The problem | Check every line below for the word "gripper" and show those that hold it.

BEGIN Data block

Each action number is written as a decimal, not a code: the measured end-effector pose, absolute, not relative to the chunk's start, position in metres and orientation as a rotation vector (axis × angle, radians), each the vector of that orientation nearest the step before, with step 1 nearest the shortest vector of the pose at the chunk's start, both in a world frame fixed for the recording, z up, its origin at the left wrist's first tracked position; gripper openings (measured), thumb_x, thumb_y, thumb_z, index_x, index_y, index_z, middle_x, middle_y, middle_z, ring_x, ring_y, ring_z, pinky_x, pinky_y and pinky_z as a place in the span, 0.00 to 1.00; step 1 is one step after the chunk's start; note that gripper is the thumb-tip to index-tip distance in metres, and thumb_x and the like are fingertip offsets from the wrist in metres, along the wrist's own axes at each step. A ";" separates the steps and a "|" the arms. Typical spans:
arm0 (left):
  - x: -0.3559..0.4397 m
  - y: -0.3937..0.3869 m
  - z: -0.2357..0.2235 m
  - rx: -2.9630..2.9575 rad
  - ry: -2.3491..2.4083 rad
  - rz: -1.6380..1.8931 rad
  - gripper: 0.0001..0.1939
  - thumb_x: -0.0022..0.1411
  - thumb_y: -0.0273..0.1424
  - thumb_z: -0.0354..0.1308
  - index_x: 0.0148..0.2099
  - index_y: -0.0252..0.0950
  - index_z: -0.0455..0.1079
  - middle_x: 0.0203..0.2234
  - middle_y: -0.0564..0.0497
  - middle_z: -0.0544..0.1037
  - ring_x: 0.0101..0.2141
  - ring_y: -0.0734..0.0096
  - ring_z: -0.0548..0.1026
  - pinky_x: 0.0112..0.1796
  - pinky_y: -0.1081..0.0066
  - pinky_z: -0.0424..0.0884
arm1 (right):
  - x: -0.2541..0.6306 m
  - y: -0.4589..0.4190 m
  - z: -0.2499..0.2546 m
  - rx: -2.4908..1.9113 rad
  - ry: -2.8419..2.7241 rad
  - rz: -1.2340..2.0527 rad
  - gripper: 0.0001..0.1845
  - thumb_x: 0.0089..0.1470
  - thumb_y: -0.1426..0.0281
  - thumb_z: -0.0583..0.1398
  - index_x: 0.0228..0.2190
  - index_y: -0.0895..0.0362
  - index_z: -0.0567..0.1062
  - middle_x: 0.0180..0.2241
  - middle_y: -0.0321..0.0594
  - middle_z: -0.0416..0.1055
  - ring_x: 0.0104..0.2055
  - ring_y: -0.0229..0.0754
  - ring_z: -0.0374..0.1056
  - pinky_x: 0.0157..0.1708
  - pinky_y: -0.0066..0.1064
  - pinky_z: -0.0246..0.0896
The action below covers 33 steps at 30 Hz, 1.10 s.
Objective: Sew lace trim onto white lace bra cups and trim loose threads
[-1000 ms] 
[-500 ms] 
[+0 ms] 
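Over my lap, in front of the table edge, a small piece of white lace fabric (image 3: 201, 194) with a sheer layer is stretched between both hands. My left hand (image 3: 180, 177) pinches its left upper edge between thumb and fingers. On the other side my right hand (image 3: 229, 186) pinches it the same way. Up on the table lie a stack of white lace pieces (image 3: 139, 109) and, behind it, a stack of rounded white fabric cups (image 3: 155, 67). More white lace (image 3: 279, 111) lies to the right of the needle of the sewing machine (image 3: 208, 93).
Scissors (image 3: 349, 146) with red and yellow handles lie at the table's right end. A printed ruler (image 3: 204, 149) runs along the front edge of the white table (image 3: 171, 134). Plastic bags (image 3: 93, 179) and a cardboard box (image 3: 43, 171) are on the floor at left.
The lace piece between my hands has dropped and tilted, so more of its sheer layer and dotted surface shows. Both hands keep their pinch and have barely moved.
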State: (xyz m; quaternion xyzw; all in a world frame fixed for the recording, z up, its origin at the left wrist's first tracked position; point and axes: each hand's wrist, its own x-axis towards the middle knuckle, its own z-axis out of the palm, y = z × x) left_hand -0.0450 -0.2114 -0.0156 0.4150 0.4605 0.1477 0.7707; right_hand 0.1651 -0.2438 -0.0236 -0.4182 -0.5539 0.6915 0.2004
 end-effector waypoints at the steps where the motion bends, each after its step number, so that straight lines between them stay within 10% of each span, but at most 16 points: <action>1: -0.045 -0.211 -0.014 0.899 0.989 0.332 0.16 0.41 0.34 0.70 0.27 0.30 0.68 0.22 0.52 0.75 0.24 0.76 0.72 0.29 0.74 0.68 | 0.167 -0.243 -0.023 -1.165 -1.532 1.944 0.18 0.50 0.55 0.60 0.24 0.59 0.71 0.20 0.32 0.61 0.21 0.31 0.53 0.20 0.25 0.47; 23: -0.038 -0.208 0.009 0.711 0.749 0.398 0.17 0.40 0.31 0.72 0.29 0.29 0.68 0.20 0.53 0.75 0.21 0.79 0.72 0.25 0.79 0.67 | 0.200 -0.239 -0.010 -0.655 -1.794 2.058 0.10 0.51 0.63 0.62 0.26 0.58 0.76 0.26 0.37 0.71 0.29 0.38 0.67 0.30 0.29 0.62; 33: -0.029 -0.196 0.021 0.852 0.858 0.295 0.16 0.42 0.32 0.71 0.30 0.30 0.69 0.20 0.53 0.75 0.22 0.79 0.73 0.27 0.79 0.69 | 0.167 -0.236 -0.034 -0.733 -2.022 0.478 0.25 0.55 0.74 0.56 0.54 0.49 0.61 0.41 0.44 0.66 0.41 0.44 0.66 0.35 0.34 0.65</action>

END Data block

Exercise response |
Each action number is written as a decimal, not a code: the measured end-effector pose, absolute, not relative to the chunk's start, position in metres and orientation as a rotation vector (axis × angle, radians), each the vector of that orientation nearest the step before, with step 1 nearest the shortest vector of the pose at the chunk's start, both in a world frame fixed for the recording, z up, its origin at the left wrist's first tracked position; gripper openings (measured), thumb_x, thumb_y, thumb_z, index_x, index_y, index_z, middle_x, middle_y, middle_z, ring_x, ring_y, ring_z, pinky_x, pinky_y and pinky_z as a place in the span, 0.00 to 1.00; step 1 is one step after the chunk's start; note that gripper is the thumb-tip to index-tip distance in metres, and thumb_x and the like are fingertip offsets from the wrist in metres, along the wrist's own axes at each step. A ";" separates the steps and a "|" the arms. Typical spans:
  - gripper: 0.0001..0.1939
  - gripper: 0.0001..0.1845

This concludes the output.